++++ DATA SHOWN

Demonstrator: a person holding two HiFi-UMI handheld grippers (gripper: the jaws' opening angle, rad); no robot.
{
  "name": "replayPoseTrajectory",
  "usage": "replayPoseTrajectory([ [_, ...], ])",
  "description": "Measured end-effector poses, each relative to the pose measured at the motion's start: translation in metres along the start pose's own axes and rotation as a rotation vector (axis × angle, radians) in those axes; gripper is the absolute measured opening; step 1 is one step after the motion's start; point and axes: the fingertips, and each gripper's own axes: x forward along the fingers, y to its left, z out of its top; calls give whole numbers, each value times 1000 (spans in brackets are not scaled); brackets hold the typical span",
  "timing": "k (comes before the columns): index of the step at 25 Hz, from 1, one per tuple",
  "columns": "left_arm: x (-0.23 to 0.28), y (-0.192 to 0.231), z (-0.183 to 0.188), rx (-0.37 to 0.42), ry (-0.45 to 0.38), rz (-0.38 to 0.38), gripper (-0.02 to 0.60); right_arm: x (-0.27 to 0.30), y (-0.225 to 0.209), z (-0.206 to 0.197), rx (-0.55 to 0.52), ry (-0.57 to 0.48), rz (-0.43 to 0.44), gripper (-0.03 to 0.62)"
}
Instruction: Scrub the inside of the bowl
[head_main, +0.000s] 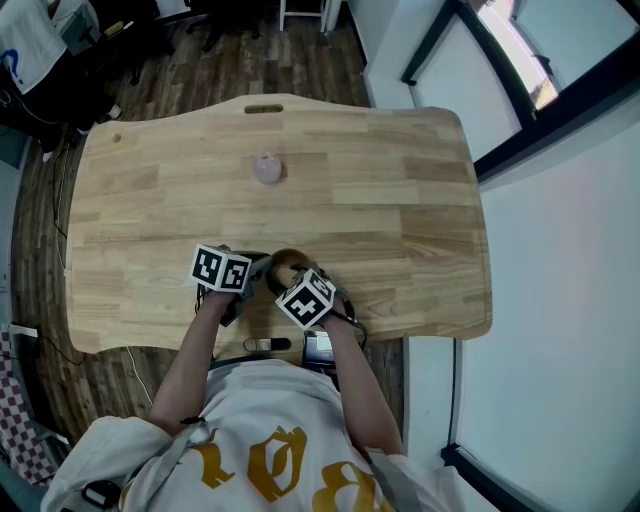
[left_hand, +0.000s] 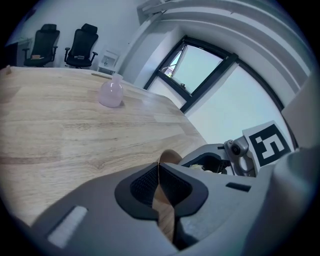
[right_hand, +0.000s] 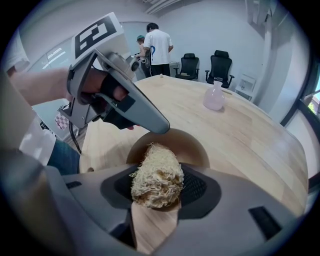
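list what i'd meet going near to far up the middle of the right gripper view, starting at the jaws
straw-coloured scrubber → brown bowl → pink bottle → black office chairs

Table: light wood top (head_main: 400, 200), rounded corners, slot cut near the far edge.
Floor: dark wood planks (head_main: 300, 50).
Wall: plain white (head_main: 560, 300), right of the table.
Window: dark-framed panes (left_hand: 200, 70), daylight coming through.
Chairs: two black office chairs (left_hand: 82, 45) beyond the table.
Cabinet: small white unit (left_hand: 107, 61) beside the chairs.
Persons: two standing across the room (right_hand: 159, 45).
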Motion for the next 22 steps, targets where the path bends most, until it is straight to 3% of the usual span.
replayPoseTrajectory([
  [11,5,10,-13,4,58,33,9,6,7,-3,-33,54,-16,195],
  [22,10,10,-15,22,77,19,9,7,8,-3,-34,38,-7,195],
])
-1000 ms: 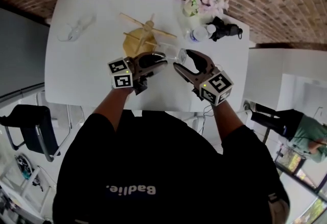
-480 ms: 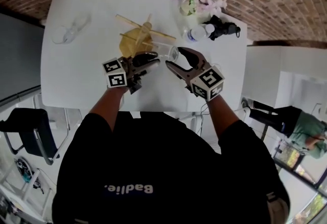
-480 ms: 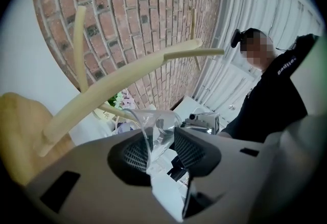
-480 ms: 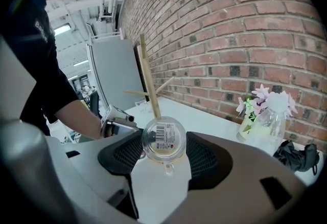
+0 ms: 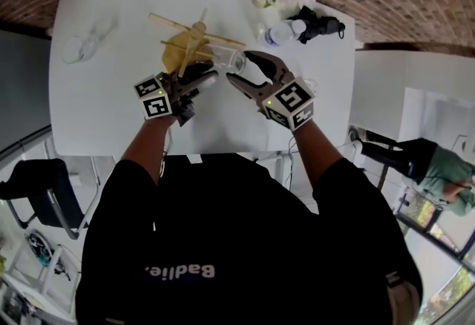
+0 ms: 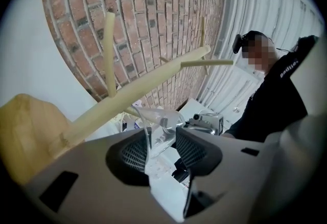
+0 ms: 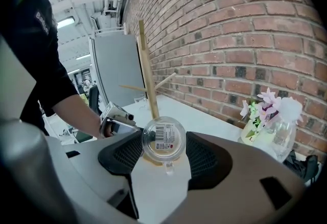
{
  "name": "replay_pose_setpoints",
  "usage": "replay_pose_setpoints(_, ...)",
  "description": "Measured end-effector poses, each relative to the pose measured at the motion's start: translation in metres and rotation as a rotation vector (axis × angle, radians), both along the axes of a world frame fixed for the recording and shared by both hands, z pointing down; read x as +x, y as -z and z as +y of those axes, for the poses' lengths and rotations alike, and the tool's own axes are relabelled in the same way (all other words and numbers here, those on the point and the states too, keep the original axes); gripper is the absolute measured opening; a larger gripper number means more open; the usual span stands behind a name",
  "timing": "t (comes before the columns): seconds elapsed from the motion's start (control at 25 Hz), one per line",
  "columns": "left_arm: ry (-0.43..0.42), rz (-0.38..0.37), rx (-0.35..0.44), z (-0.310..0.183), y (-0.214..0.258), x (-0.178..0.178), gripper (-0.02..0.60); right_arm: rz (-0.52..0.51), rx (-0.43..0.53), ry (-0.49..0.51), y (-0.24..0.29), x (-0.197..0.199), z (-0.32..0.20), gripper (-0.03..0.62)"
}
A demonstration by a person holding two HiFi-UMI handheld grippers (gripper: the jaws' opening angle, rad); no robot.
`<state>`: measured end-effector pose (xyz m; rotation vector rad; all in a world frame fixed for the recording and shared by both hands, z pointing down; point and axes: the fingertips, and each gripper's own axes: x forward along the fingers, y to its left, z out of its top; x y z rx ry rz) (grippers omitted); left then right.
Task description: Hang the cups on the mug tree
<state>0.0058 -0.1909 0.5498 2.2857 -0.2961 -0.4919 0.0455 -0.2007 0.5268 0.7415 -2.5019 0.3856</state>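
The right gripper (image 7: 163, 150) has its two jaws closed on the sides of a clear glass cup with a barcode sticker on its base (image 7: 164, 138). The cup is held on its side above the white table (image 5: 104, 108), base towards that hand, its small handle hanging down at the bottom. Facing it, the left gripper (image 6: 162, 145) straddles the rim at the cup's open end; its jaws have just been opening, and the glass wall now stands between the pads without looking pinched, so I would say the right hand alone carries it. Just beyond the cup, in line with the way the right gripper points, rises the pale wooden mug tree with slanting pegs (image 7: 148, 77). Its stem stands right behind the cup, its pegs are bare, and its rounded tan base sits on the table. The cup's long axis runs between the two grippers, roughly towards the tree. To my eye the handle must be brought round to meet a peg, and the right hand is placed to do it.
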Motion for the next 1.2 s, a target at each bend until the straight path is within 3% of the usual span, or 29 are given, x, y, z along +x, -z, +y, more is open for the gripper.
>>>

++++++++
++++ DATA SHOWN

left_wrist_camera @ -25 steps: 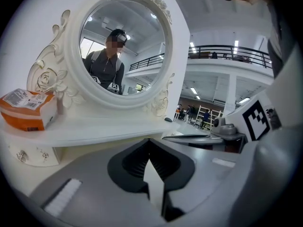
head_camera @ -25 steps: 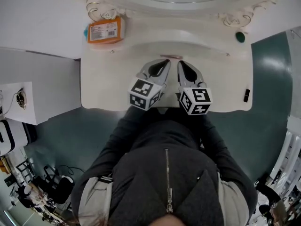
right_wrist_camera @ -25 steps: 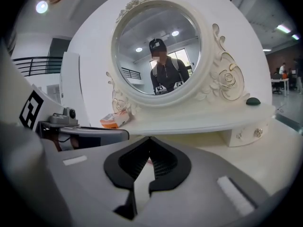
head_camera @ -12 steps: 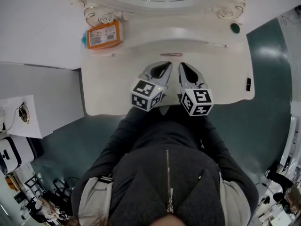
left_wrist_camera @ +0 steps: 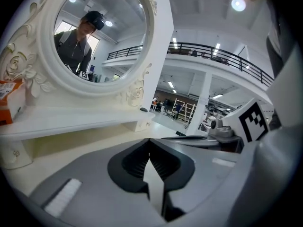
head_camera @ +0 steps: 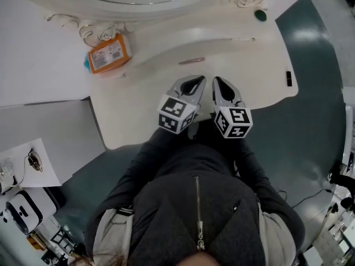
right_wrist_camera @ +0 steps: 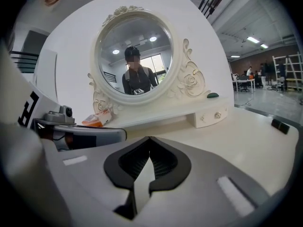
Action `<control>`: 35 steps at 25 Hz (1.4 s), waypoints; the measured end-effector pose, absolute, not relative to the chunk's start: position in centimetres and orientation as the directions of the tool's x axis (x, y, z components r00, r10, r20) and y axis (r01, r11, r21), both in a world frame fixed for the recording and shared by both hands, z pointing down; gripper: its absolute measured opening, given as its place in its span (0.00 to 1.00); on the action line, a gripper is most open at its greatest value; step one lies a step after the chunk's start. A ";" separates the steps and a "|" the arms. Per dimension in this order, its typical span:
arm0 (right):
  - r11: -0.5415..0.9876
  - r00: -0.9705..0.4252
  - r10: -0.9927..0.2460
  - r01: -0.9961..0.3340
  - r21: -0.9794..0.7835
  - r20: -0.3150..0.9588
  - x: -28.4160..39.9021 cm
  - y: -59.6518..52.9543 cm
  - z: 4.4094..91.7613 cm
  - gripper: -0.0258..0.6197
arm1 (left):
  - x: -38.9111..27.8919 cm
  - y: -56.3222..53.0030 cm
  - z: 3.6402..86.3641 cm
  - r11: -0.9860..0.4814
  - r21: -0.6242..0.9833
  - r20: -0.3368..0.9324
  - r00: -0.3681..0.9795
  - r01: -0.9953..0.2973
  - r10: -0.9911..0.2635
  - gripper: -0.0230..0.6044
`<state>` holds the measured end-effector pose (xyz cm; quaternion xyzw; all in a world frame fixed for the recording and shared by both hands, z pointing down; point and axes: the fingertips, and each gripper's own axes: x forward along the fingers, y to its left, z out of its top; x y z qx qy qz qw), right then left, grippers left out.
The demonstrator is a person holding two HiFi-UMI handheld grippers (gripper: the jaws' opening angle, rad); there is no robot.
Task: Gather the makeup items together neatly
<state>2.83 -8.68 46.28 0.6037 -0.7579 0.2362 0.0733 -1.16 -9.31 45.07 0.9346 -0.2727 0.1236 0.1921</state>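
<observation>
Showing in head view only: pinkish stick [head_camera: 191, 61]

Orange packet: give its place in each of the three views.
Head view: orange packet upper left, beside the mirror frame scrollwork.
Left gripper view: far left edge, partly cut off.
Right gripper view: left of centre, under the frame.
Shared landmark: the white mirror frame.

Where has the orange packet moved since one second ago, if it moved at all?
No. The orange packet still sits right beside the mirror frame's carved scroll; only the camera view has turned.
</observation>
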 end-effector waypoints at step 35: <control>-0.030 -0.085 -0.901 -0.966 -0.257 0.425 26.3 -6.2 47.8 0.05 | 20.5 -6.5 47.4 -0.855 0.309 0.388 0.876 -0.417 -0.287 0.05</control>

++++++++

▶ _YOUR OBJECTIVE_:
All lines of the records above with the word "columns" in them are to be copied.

▶ _SOLUTION TO THIS EXERCISE_:
  "timing": "k (comes before the columns): index of the step at 25 Hz, from 1, one per tuple",
  "columns": "left_arm: x (-0.23 to 0.28), y (-0.192 to 0.231), z (-0.183 to 0.188), rx (-0.37 to 0.42), ry (-0.45 to 0.38), rz (-0.38 to 0.38), gripper (-0.02 to 0.60); right_arm: x (-0.27 to 0.30), y (-0.225 to 0.209), z (-0.206 to 0.197), rx (-0.55 to 0.52), ry (-0.57 to 0.48), rz (-0.43 to 0.44), gripper (-0.03 to 0.62)"
  "timing": "t (comes before the columns): seconds elapsed from the motion's start (control at 25 Hz), one per line",
  "columns": "left_arm: ry (-0.43..0.42), rz (-0.38..0.37), rx (-0.35..0.44), z (-0.310..0.183), y (-0.214..0.258), x (-0.178..0.178), gripper (-0.02..0.60); right_arm: rz (-0.52..0.51), rx (-0.43..0.53), ry (-0.49..0.51), y (-0.24..0.29), x (-0.197..0.199), z (-0.32..0.20), gripper (-0.03..0.62)"

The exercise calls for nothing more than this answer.